The Rise of the Queens
In a remote village somewhere up in the mountains, where the waterfalls water the fertile fields, women rule and men obey. No one has ever questioned the arrangement, until one day the men decide to foment a rebellion and demand equal rights. The women push back and begin a campaign of their own, "The Rise of the Queens," citing nature as their defense: the bees are ruled by a queen, hence women are natural rulers. The men must now prove with a formal debate that they deserve equal rights. Will they succeed?
“I believe God created men and women to rule together,” said the man with white knuckles and lowered head.
“Even nature affirms that women were created to rule alone, or have you ever heard of a king bee?”
The man looked up. It was the argument he had anticipated but now that he had heard it, his mind went blank and he couldn’t think of an answer. The man took a step back and almost stumbled over the chair behind him. The young women behind him laughed; one of them asked in a loud voice why God hadn’t given men wombs too if God had created them to rule. The question caused the man to regain his focus. He swallowed hard, and looked the old woman in the eyes.
“Nature alone doesn’t decide what we should be.”
“But we are part of nature, are we not? Why did God give men superior physical strength if God didn’t intend you to work in the fields?”

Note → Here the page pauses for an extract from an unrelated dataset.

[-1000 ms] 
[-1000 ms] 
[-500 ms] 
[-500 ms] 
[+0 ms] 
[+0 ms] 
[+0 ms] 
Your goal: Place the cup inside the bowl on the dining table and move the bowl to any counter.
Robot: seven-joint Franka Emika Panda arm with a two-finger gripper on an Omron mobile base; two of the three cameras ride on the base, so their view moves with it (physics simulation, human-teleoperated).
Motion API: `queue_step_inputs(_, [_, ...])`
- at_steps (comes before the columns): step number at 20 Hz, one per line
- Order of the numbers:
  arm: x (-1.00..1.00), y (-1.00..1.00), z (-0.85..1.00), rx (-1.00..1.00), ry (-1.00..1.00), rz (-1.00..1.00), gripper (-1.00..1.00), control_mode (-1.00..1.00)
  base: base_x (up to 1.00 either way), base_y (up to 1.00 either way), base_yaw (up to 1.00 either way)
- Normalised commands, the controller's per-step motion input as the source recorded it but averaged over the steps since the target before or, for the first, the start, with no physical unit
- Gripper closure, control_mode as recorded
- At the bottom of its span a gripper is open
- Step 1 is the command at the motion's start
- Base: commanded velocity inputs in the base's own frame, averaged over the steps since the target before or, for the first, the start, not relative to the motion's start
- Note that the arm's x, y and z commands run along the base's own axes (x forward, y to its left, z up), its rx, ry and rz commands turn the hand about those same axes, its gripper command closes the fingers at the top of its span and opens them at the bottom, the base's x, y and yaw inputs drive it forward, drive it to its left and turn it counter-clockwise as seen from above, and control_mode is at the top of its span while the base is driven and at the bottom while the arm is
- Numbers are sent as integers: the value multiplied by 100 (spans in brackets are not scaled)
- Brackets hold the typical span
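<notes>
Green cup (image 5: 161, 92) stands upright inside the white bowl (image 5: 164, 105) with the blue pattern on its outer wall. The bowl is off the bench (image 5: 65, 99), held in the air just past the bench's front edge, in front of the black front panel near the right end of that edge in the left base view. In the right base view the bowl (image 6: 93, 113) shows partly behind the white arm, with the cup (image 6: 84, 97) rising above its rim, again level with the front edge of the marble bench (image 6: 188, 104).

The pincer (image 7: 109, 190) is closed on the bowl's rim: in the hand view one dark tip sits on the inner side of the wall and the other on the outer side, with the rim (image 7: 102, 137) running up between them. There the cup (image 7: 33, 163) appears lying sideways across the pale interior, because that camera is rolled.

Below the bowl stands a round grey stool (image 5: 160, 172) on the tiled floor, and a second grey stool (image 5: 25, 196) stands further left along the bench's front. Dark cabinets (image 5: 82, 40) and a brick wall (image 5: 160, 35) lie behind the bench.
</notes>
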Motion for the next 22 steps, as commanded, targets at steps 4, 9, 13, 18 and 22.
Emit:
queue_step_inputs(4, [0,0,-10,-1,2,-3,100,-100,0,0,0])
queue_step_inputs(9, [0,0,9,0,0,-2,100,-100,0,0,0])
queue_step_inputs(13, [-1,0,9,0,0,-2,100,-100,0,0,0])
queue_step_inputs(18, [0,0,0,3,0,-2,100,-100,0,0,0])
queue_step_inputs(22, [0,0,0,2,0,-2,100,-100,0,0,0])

“I believe we can do both. We can work in the fields and rule.”
“No man has ever ruled in this village,” said the old woman emphasizing every word.

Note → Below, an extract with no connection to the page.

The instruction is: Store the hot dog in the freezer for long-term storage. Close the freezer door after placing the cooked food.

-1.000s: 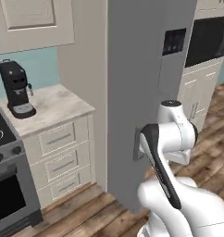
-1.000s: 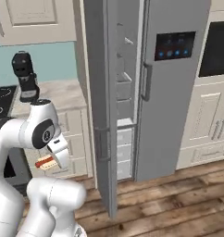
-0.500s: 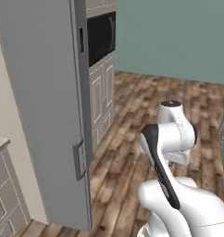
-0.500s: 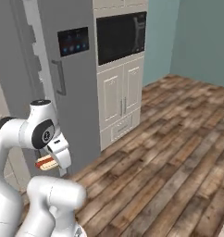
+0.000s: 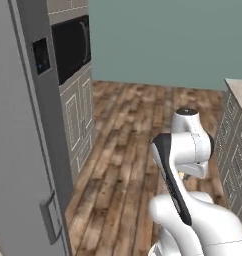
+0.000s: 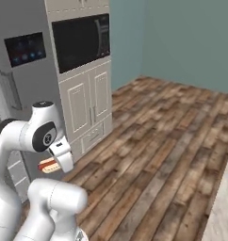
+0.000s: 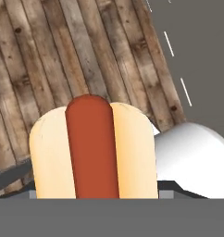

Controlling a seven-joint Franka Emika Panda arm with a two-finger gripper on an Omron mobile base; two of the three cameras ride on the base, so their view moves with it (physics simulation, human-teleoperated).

The man looked around the room. If he could only get some of the women to see his point, he would have a chance.
Before the man could ask anyone for support, the old woman called the meeting adjourned and everyone began to leave. The man watched as the women, some carrying infants, left the building. He stared at the empty table in front of him. No man had ever spoken from behind that table. It was the women’s business to run the village; no one listened to the men.
“Are you out of your mind?” screamed Nellie, and threw a book at Joaquin. “How will I show myself in the village after what you did? You have made me look ridiculous in front of all the women! What will you do next? Tell me that you have the right to rule over me too?”
Joaquin stood silently before his wife who paced the floor.
“Why didn’t you ask for my permission before parading yourself before the Assembly?”
“I didn’t think you would give it to me,” said Joaquin quietly.
“Of course I wouldn’t! Men don’t address the assembly! Men don’t have the right to speak in public!”
“I don’t agree with that.”
“I don’t care what you agree with! It’s how our village works! I don’t know who has put these ideas in your head, but you better get rid of them. There will be no more talk of equality in this house!” said Nellie, slamming the door behind her.
Joaquin sat down on the couch and held his head in his hands. He felt deflated. He knew that the Word forbade men from speaking in the Assembly, but something in him resisted the idea. And now his wife would sulk all week as the inevitable gossip would begin. Nothing much happened in the village; a man who dared to address the Assembly would give everyone plenty to talk about. If only he could prove what he knew to be true, it would change everything.
 Aristotle, among other Classical writers, believed the bees were ruled by a king.
 Penis envy (the belief that the lack of a penis causes an unresolved conflict in a woman leading to an underdeveloped superego that makes women morally inferior to men) is one of Sigmund Freud’s most enduring legacy.
 “There is neither Jew nor Greek, slave nor free, male nor female, for you are all one in Christ Jesus” (Gal 3:29, NIV).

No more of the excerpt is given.